▸ EXERCISE: Write out each line of the entries below that holds the word "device".

START DATA RECORDS

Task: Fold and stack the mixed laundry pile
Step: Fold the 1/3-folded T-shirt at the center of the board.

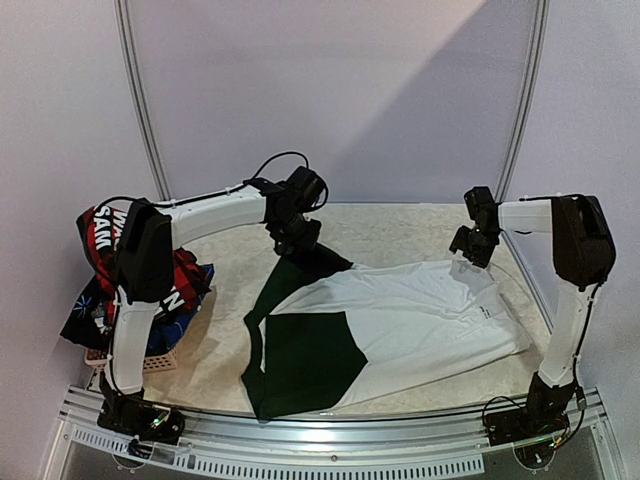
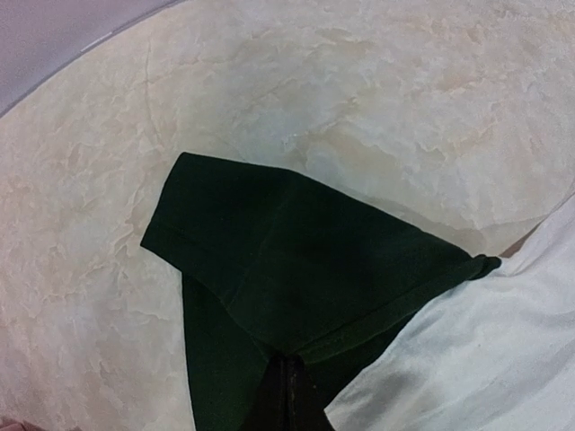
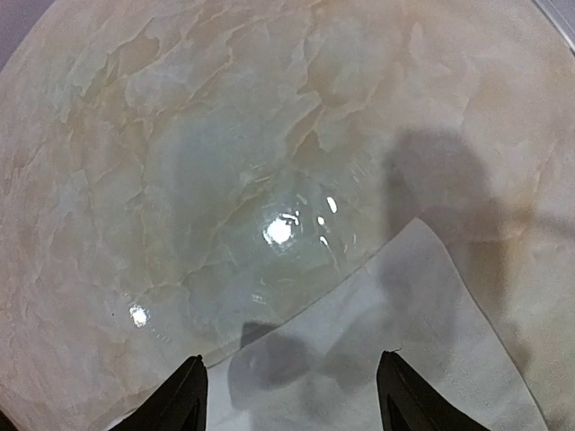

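White T-shirt (image 1: 420,315) with dark green panel and sleeves, soft and matte, lay spread flat on the glossy marbled tabletop (image 1: 390,225). Left claw (image 2: 289,395) was clamped on one green sleeve (image 2: 296,260). Right claw (image 3: 292,395) stood apart above a white corner. The laundry pile (image 1: 100,235) was heaped on a woven basket (image 1: 160,362) at left.

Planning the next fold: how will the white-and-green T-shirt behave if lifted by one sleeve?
Probably floppy: the T-shirt lies flat with soft wrinkles, and its green sleeve bunches where the shut left gripper pinches it. Likely light: thin cloth. It may slide on the glossy table, as the open right gripper holds nothing.
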You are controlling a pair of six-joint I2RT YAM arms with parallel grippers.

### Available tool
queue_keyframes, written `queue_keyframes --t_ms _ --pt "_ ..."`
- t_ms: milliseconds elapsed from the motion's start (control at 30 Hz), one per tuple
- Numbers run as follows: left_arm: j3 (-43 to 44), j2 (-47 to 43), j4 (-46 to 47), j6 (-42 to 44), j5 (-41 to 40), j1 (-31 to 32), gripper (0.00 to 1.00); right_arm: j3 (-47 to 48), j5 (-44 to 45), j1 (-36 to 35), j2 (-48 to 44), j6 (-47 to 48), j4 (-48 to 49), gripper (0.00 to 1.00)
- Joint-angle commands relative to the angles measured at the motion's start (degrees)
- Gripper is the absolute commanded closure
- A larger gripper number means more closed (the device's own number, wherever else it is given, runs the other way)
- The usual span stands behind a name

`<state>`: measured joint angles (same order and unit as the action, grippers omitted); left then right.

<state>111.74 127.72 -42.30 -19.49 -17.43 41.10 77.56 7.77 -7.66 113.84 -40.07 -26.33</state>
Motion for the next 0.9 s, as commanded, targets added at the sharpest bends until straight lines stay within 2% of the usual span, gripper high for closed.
queue_keyframes --t_ms 0,200,367,667,867 --pt "-1.91 -2.22 1.42 0.43 -0.35 0.73 1.0 3.67 -0.62 0.62 4.21 -0.53 -2.66 0.35" --pt "-3.25 -2.64 2.06 0.41 0.02 1.08 1.0 6.06 -0.18 1.31 7.3 -0.53 -3.81 0.39" --pt "-4.51 -2.81 2.79 0.32 0.13 1.17 1.0 7.61 0.13 1.42 9.57 0.01 -4.66 0.49" --pt "-4.79 -2.71 2.96 0.71 0.07 1.15 1.0 9.61 0.59 1.36 11.08 1.93 -6.24 0.83" --pt "-4.28 -2.65 2.5 1.01 0.06 1.13 1.0 9.71 1.37 1.42 11.23 2.95 -6.54 1.0"
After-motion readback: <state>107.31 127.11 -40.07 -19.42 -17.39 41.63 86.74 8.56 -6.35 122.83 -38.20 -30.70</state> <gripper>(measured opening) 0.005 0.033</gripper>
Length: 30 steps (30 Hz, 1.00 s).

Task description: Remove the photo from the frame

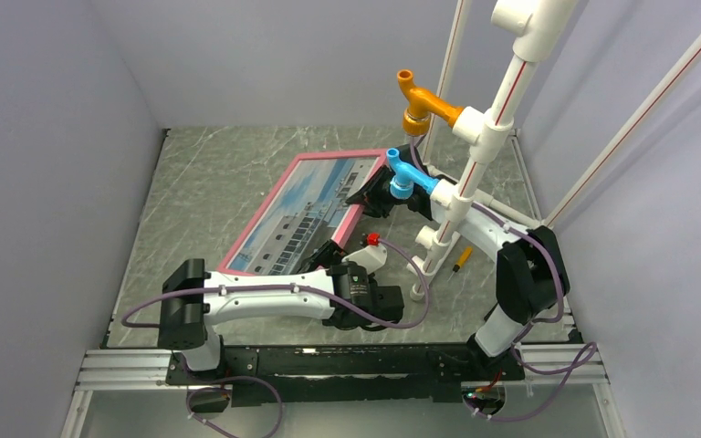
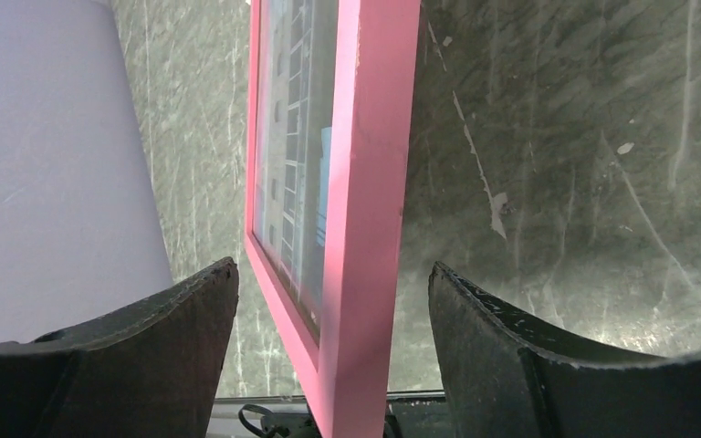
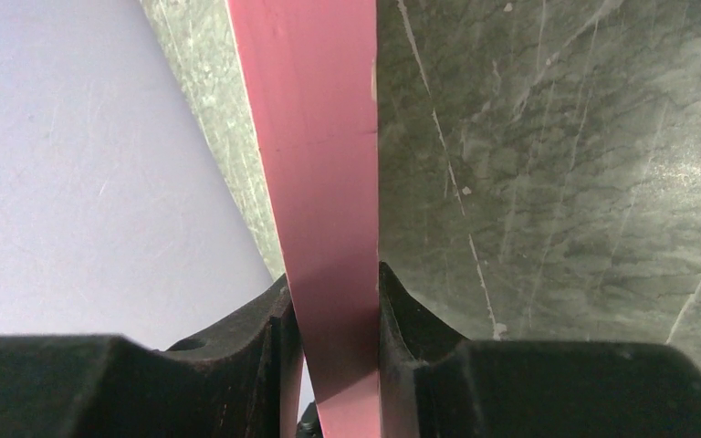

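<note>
The grey, marbled worktop (image 1: 201, 182) carries a large pink frame (image 2: 365, 182), a thin rectangle with a narrow border, its long side running away from both tools. It is seen edge-on in both wrist views, as a flat pink band with the worktop behind it. Inside it sits the photo (image 1: 306, 214), a pale multi-storey building with rows of windows under blue sky and white cloud; the print fills the whole opening. From above, the picture side faces up and away from the arms. The right tool (image 3: 333, 283) grips the frame's border at the corner farthest from the arm bases, its dark jaws pressed against both faces of the pink strip. The left tool (image 2: 333, 269) stands at the nearer end of the same long side, its jaws spread wide to either side of the border, apart from it on both sides and holding nothing.
</note>
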Available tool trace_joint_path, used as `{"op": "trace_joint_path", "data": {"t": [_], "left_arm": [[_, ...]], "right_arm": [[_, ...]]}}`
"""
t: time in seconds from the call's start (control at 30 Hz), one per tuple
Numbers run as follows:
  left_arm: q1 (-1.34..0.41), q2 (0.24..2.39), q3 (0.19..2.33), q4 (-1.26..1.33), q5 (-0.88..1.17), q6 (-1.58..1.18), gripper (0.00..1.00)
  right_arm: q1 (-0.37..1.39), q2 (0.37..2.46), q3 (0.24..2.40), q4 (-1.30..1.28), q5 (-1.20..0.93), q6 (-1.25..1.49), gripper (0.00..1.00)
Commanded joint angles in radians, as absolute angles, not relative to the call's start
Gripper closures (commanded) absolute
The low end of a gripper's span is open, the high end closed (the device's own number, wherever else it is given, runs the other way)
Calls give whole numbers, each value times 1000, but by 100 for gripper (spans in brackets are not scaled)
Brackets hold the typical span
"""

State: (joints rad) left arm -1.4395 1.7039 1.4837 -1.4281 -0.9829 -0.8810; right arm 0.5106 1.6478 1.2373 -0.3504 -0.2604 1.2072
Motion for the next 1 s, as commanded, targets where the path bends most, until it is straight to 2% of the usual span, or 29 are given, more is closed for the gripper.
{"op": "trace_joint_path", "data": {"t": [0.0,0.07,0.37,0.5,0.57,0.63,0.7,0.8,0.83,0.9,0.97], "left_arm": [[-1413,1693,1453,-1370,-1012,-812,22],[-1396,1695,1435,-1361,-1019,-814,24],[-1368,1680,1428,-1326,-1028,-764,49],[-1368,1667,1431,-1344,-1026,-770,83],[-1366,1660,1428,-1360,-1028,-787,91],[-1364,1650,1427,-1380,-1027,-803,94],[-1361,1634,1426,-1397,-1022,-820,99],[-1353,1587,1425,-1396,-1002,-822,100],[-1346,1555,1426,-1386,-989,-818,100],[-1326,1499,1420,-1337,-951,-773,100],[-1298,1432,1412,-1272,-900,-715,100]], "right_arm": [[510,1608,1246,-485,-212,1332,100],[514,1601,1240,-482,-208,1338,100],[529,1590,1249,-495,-189,1324,100],[532,1566,1242,-463,-164,1262,98],[532,1550,1230,-441,-157,1227,90],[533,1524,1208,-402,-142,1178,80],[532,1491,1185,-369,-115,1121,61],[529,1434,1153,-311,-97,1010,30],[529,1419,1147,-296,-86,965,24],[529,1394,1151,-308,-39,891,14],[529,1379,1163,-338,7,826,8]]}}
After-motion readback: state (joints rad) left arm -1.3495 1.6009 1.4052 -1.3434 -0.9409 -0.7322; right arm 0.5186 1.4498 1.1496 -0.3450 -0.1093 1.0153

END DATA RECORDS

▸ OUTPUT FOR THIS TASK:
- A larger gripper number means more closed (the device's own number, wherever else it is given, runs the other way)
The low end of a gripper's span is open, the high end closed (the device's own number, wherever else it is given, runs the other way)

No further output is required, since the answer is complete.